Combate, sin éxito

La lucha contra el dopaje deportivo es interminable, sin fin, pozo de Demócrito, sin que jamás vaya alcanzar el éxito; es como la línea del horizonte. La razón principal estriba en la naturaleza, en la condición humana, polos opuestos de valores. Las leyes se hicieron ...

La lucha contra el dopaje deportivo es interminable, sin fin, pozo de Demócrito, sin que jamás vaya alcanzar el éxito; es como la línea del horizonte. La razón principal estriba en la naturaleza, en la condición humana, polos opuestos de valores.

Las leyes se hicieron con el propósito de cumplirlas, de crear una atmósfera de armonía, respeto, equidad social. Se establecieron medidas para los infractores.
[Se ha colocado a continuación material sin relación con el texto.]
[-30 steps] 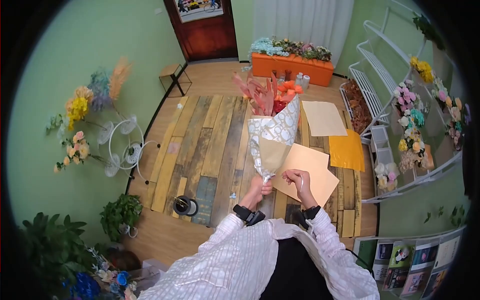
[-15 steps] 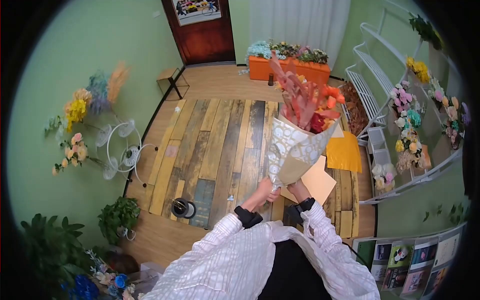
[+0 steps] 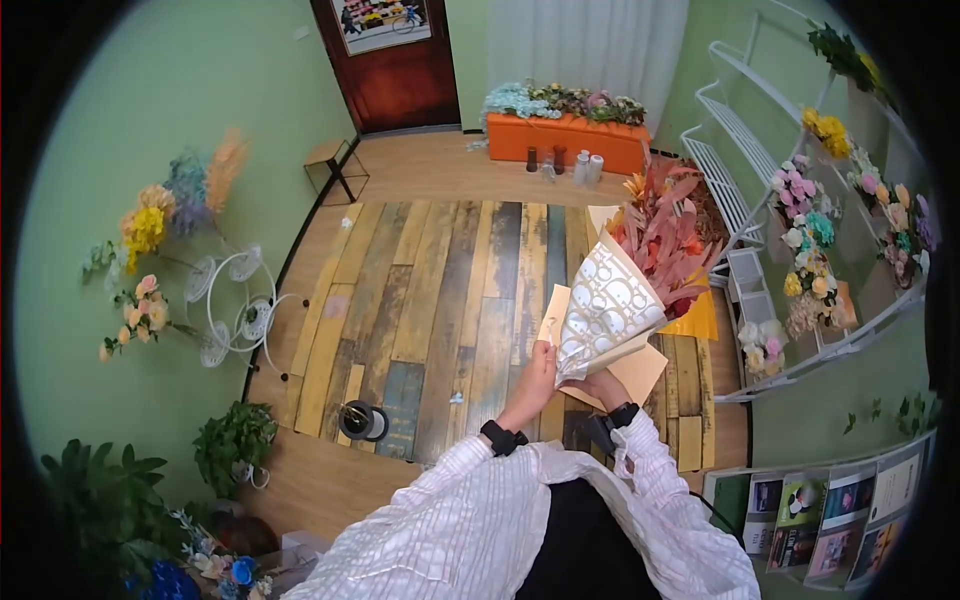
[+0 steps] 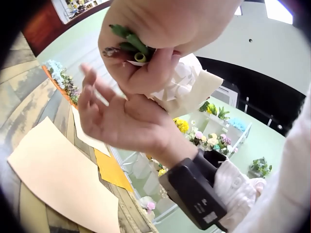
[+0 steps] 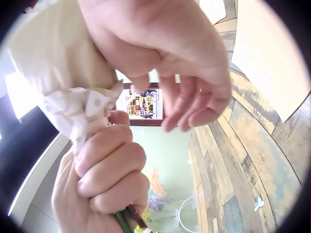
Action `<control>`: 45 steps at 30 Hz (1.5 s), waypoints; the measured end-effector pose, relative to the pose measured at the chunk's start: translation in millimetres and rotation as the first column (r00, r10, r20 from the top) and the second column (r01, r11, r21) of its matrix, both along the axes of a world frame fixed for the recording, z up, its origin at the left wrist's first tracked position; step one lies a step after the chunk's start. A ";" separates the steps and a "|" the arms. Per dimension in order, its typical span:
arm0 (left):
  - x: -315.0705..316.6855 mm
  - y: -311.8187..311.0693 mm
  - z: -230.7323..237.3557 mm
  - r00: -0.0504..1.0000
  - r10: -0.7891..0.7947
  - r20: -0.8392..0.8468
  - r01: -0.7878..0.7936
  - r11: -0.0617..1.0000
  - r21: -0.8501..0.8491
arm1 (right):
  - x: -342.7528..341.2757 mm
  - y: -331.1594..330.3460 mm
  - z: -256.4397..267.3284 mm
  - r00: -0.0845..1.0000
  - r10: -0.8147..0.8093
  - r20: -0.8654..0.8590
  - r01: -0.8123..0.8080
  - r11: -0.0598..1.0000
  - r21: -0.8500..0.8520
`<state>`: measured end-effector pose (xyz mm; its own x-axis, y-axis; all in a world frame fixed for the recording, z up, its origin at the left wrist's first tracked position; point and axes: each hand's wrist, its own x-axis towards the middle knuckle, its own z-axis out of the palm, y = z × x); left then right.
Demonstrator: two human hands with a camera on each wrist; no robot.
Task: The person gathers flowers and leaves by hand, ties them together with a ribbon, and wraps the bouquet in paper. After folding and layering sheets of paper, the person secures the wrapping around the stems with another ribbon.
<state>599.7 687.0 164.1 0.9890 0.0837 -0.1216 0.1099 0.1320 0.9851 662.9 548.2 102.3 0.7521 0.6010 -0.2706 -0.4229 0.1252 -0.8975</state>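
Note:
A bouquet wrapped in white patterned paper leans to the right over the table, its reddish leaves and orange flowers at the top. My left hand grips it at the narrow neck, fingers curled round the stems. Cut green stem ends poke out of that fist in the left wrist view. Close beside the neck is my right hand, its fingers loosely bent and nothing between them. In the left wrist view its palm is turned up under the left fist, and the head view shows it partly behind the wrapping.
Tan paper sheets and a yellow-orange sheet lie on the plank table. A dark round holder stands at its near left edge. White flower racks line the right wall; an orange bench stands beyond the table.
The bouquet has swung to the right and turned, so more of its leaves face right. My right hand has gone from beside the neck to partly behind the wrapping.

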 end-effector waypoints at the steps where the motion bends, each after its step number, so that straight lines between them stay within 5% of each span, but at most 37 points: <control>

Los JO de la era moderna celebrados en Atenas nacieron acompañados de la trampa de Belokas en maratón. Se tenía evidencia y constancia de muertes anteriores a 1896 por el uso de sustancias prohibidas en ciclismo.

 Distingamos con un ejemplo la evidencia del acontecimiento real, herencia de la Grecia de la antigüedad. Lo que observamos al ver el Sol, no es el Sol; es la imagen residual, la luz del disco, del globo que llega al planeta tras un viaje de 8 minutos con 20 segundos; de otra manera, aproximadamente 500”.

En realidad, el astro se localiza un poco más al oeste en su trayectoria. Los sentidos nos engañan. En 2014, la Asociación Mundial Antidopaje (WADA) incorporó los gases xenón y argón en la lista de sustancias prohibidas,  “el 70% de los campeones olímpicos rusos habían empleado el xenón”.

La WADA fue creada por el COI en 1999, poco después del escándalo del equipo ciclista Festina, porque a raíz de un “chivatazo” se descubrió y corroboró que sus pedalistas utilizaban EPO, sustancia entonces indetectable, hormona del crecimiento y testosterona.

La última Federación Internacional que se resistió a firmar el documento que obligaba el respeto al nuevo organismo fue la UCI. A Lance Armstrong se le expulsó de por vida sin pruebas de positivo. El mar de evidencias lo cubrió. El punto es que uno o algunos de los puntos frágiles en la lucha contra el dopaje en sanciones e interpretación obedece con frecuencia al criterio político torcido a la ausencia del conocimiento científico y otras tendencias muy humanas.

Décadas de campaña de desprestigio de Occidente contra China, Rusia y otros países del Este. Cuando Armstrong fue sancionado, las personas íntimamente conectadas con el ciclismo señalaban por lo bajo que Travis Tygart, titular de la Agencia Antidopaje de EU, le solicitó un soporte económico para su organización y el pedalista se la negó; lo que fue el principio de una feroz cacería. 13 de los 21 podios que subieron con el vencedor del Tour de France dieron positivo en laboratorio y no recibieron semejante sanción.

Hace tiempo, L’Équipe —en los 70, sus páginas color de rosa se conseguían en la Zona Rosa del DF— publicó una lista en la que 7 de los 10 mejores sprinters de EU y Jamaica corrieron dopados: Tyson Gay, 9”69 (2013); Yohan Blake, 9”69 (2009); Asafa Powell, 9”72 (2013); Justin Gatlin, 9”77 (2006); Tim Montgomery, 9”78 (2005); Ben Johnson, 9”79 (1988), y Steve Mullings, 9”80 (2011).

El dopaje es inevitable. Ni advertencias de daños mortales frenan al hombre o a la mujer en potenciar fuerza, rapidez, resistencia por alcanzar dinero, celebridad, oro olímpico, récord mundial o poseer un cuerpo semejante a Venus o Apolo. Vanidad, estolidez, ignorancia.